# Required work:
Scan the entries below and return each line that contains "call".

◆ ◆ ◆ ◆ ◆

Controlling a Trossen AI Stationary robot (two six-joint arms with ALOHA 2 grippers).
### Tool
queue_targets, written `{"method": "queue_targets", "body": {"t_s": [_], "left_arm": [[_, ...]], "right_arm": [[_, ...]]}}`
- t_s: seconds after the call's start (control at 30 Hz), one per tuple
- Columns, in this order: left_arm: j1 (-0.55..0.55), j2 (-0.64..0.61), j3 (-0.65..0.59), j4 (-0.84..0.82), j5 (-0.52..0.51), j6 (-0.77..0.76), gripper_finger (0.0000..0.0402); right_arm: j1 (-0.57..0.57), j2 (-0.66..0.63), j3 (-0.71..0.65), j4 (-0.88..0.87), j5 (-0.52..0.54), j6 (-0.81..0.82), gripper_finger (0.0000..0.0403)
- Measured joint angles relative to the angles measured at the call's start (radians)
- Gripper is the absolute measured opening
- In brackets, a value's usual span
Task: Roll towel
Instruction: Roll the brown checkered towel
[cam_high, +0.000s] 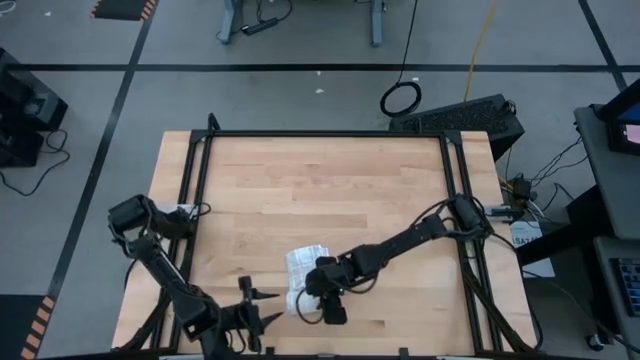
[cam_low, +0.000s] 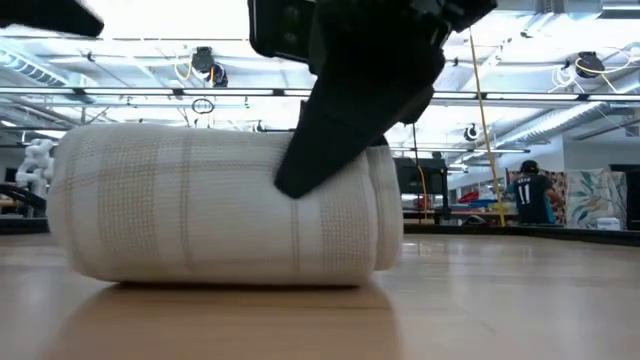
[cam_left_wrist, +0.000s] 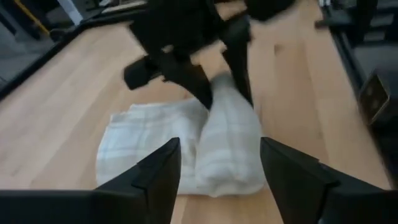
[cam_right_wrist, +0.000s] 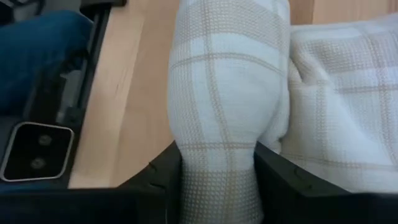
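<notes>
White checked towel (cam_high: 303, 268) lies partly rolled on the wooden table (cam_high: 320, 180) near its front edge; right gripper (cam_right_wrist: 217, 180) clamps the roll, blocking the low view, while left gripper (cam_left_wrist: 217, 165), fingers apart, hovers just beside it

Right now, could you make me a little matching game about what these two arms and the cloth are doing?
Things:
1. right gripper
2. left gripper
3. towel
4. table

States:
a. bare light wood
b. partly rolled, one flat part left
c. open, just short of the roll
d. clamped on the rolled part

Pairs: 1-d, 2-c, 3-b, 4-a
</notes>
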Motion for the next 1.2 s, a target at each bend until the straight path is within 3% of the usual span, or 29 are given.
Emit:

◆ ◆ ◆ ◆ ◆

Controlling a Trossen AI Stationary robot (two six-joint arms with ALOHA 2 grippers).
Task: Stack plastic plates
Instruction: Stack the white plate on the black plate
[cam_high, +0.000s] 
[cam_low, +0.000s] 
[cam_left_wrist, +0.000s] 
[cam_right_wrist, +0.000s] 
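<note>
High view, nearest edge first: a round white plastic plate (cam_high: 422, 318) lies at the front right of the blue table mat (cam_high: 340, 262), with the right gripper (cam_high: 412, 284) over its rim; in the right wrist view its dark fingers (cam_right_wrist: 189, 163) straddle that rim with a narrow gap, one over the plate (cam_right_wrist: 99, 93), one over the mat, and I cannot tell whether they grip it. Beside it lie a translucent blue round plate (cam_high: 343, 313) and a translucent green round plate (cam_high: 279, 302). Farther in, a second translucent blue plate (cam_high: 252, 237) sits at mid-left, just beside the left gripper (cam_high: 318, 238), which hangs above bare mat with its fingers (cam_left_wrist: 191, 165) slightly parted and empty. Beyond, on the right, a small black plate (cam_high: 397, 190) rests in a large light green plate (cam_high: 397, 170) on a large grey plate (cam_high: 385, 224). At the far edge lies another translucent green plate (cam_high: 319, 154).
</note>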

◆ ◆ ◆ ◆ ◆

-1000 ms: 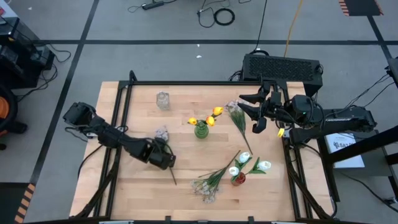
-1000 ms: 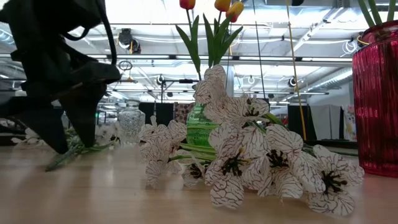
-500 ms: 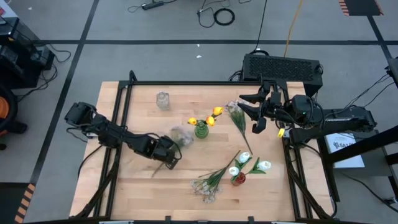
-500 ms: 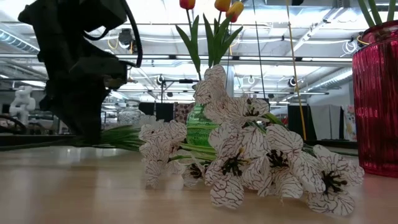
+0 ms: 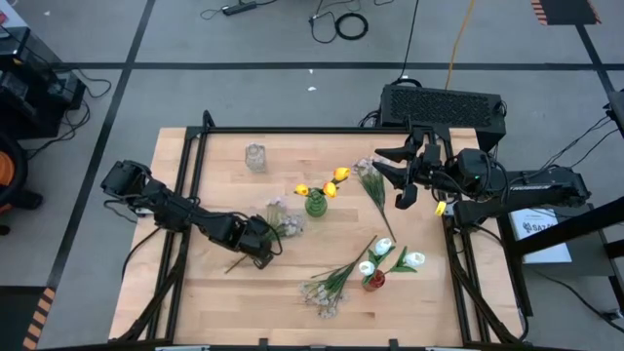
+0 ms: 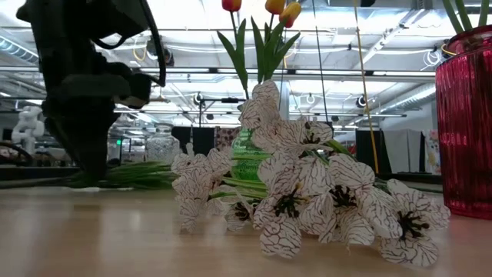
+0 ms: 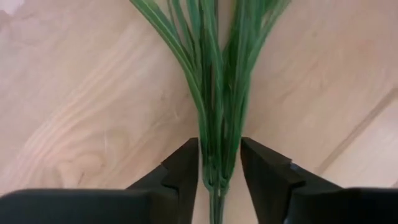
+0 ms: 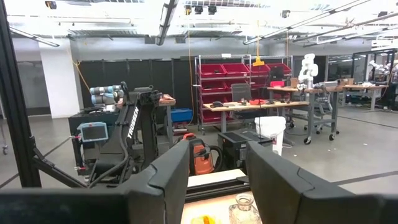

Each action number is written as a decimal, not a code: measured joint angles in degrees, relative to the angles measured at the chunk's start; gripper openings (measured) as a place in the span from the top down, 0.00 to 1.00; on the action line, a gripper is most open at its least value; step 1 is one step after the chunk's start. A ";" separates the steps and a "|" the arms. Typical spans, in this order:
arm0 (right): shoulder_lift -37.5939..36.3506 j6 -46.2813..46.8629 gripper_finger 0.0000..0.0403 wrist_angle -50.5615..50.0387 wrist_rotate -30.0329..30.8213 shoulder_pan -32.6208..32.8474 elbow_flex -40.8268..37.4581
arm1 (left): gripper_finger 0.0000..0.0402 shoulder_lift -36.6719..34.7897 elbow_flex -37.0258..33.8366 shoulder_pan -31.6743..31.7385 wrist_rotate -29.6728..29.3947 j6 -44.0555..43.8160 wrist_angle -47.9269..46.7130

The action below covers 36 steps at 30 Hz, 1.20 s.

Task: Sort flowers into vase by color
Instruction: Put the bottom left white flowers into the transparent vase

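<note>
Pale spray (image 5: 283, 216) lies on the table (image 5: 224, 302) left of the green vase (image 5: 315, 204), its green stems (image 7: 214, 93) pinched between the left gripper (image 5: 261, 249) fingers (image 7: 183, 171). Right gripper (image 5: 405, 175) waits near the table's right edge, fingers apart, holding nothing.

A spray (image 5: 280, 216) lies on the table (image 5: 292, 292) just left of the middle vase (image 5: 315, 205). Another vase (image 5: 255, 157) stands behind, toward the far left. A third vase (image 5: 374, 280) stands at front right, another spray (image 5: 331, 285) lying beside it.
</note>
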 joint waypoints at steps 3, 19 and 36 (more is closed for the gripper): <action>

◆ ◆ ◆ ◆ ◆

# Written solution:
- t_s: seconds after the call's start (control at 30 Hz), one per tuple
- Measured joint angles relative to the angles measured at the call's start (radians)

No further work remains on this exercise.